The whole world is now connected, all the time. Now consider that, if you’ve caught on to the fact that it’s NOT business as usual in B2B BD these days, so have other people in your age group: A general trend in online social networking is the growing number of adults using them.

“Nearly seven-in-ten Americans now use social media. When the [Pew Research] Center started tracking social media adoption in 2005, just 5% of Americans said they used these platforms. Today, 69% of U.S. adults are social media users. Social media is especially popular among younger adults, as 86% of 18- to 29-year-olds are social media users. But a substantial majority of those ages 30-49 (80%) and 50-64 (64%) use social media as well. Only about one-third (34%) of Americans 65 and older currently use social media, but that figure has grown dramatically in recent years: As recently as 2010, only around one-in-ten Americans age 65 and older used social media.” (Jan. 12, 2017, Record shares of Americans now own smartphones, have home broadband, by Aaron Smith, Pre Research Centre, based on surveys conducted 2002 – 2017)

ft_17-01-10_internetfactsheets
In general, people can spend more time on social networking sites because around the world broadband use is growing. People are “always on”, the dial-up modem tone is a thing of the past, a relic.

Implications for online business communications

Nowadays YOU, and your CLIENT, and your MARKET, and your potential and current EMPLOYEES all:

  • look for volume and speed of information;
  • want variety and sensory appeal;
  • look for new routes to their “favourite things”;
  • may or may not be a member of the “Fifth Estate” and into community activism;
  • occasionally vent / rage / fume / criticize online;
  • have varying attention zones: on / off / on-off / don’t care / hey what?!;
  • deep dive into info that interests them;
  • expect real-time, real-world data

Collapsed context of meaning

These users all experience “collapsed context of meaning” (they flit from piece to piece of information so quickly, and texts are so short, that the context and the meaning collapses or gets reduced to the bare minimum. (And a little knowledge is a dangerous thing…). It is highly likely that you are also an information user of this type.

And to put the end to this argument, think for a second: – seriously, when last have you actually faxed a document to anyone? And have you seen a laptop with a modem dongle lately? (Yes, that dangly thingie with which you used to dial up for an internet connection.) So, all these things being the facts of marketing in the modern world, just how do you do BD? Well, start with picking your media and channels.

Your media and channels

If you intend to communicate to build a base of clients by using the internet, you should start by at least getting the hard facts on these people – who are they? What do they do? How old are they? Where do they live? How to they access information? Firstly, many of them – 2/3 of adults, and 3/4 of teenagers, will be creating their own information on the internet. That old saying of nature abhorring a vacuum is especially true for communications. If you think you can sit back and say nothing about your company, product or service, realize that people you don’t even know will be saying it for you. Whatever you put out, people will personally filter, or it will be filtered automatically by built-in algorithms of search engines and portals. And then it will be re-used and endlessly syndicated.

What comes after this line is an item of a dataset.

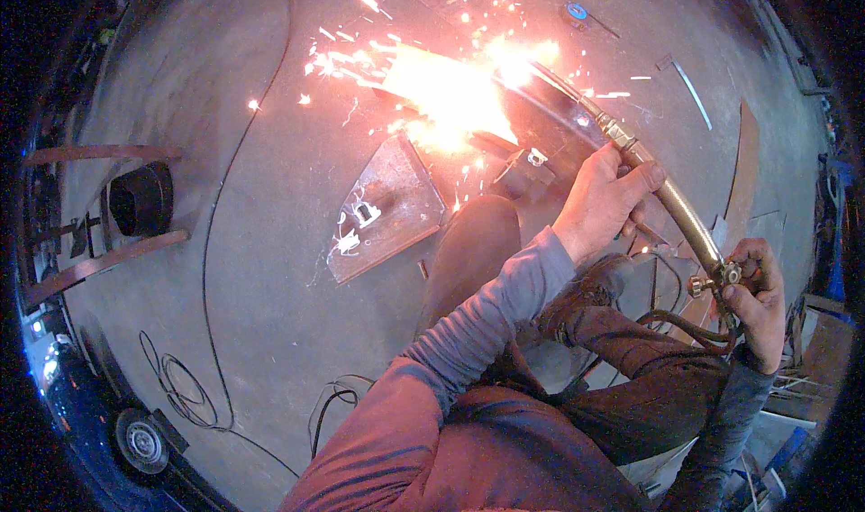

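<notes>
My left hand (613, 196) is closed round a brass cutting torch (685, 214) with a ribbed handle. My right hand (755, 305) grips the valve knobs (728, 276) at its rear, where hoses attach. The torch tip ends in a bright flare above a steel workpiece (577, 106); glare and a spray of sparks hide much of the metal there. A flat steel plate (387, 214) with pale markings lies left of my bent knee, and a blocky metal piece (521, 174) sits just below the workpiece.
On the concrete floor are curved steel strips (108, 251) around a dark hollow piece, coiled cables (171, 395), a blue tape measure (575, 14), a square (689, 88) and a long flat bar (739, 169). A dark vehicle with a wheel (142, 438) stands at lower left; scrap metal lies at right.
</notes>
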`<action>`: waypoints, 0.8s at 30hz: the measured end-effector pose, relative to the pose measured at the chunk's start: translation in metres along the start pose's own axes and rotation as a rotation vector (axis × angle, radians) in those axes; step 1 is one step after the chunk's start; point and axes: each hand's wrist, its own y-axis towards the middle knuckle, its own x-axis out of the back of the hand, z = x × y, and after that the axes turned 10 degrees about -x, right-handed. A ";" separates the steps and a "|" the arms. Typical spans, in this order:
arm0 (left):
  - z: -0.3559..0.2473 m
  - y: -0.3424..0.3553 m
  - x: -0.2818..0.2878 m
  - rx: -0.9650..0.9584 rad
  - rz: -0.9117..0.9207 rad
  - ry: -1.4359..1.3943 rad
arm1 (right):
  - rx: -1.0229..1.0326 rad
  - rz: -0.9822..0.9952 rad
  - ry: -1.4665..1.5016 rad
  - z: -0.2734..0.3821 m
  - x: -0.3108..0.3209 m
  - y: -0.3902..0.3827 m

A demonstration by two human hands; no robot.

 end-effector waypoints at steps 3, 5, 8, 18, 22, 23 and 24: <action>0.002 0.000 0.002 -0.018 0.005 -0.004 | -0.036 0.014 0.017 0.006 -0.002 -0.001; 0.002 -0.001 0.002 -0.030 0.009 -0.020 | -0.009 -0.005 0.030 0.003 -0.004 0.000; 0.002 -0.001 0.001 -0.040 0.001 -0.026 | -0.013 -0.009 0.047 0.000 -0.003 0.000; 0.002 -0.001 0.000 -0.039 -0.009 -0.039 | 0.000 -0.017 0.060 -0.003 -0.003 0.001; 0.001 -0.001 0.000 -0.031 -0.001 -0.040 | -0.001 -0.017 0.092 -0.002 -0.005 0.000; 0.001 0.000 0.000 -0.031 0.000 -0.040 | 0.002 -0.023 0.096 -0.003 -0.005 0.000; 0.001 0.000 0.000 -0.030 -0.001 -0.038 | 0.005 -0.026 0.100 -0.003 -0.005 0.000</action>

So, apart from being in specific formats and distributed via specific channels, the information you communicate must be:

  • pervasive;
  • multi-platformed;
  • prepared for filtering and syndication;
  • linked;
  • constantly edited and added to;
  • real-time;
  • just in time (either your news and comment is hot or it’s too late);
  • timeless – when it’s on the internet it’s there forever;
  • searchable (when last have you opened a pdf from which you could not cut and paste?);
  • rich in content;
  • intelligent (also polite – don’t be a ranter);
  • transparent and honest (there’s no hiding on the internet);
  • checked for copyright

A quick lesson in Content vs. Social Media Marketing

Marketing comes into just about every stage in the BD life cycle – from raising awareness in the market, to promoting services and product, providing proofs for proposals, and communicating with clients. The standard iteration of marketing practice currently is Content Marketing of which Social Media Marketing may or may not be a part – depending who is in your market.

Content Marketing is used by companies to educate, inform or entertain customers or prospects by creating attention or causing behaviour that results in leads, sales or advocacy. Social Media, on the other hand, is used by customers and prospects to communicate among themselves, and occasionally with companies.

With social media, your information is on someone else’s platform. With Content Marketing, your information is on your own platform.

With Social Media, you may get some attention and build a network, but you share the limelight and the limitations with millions of others, and you are subject to the platform’s filtering algorithms. With Content Marketing, all the attention your really useful information gets you is your own. Every RSS, every Like, every Follow and every Share is all yours.

So you can use social media in your marketing strategy, but it’s better to use it with other media so you can get all the glory yourself.  You have to get your story out there, and however you format it, your story has to conform to the criteria listed above.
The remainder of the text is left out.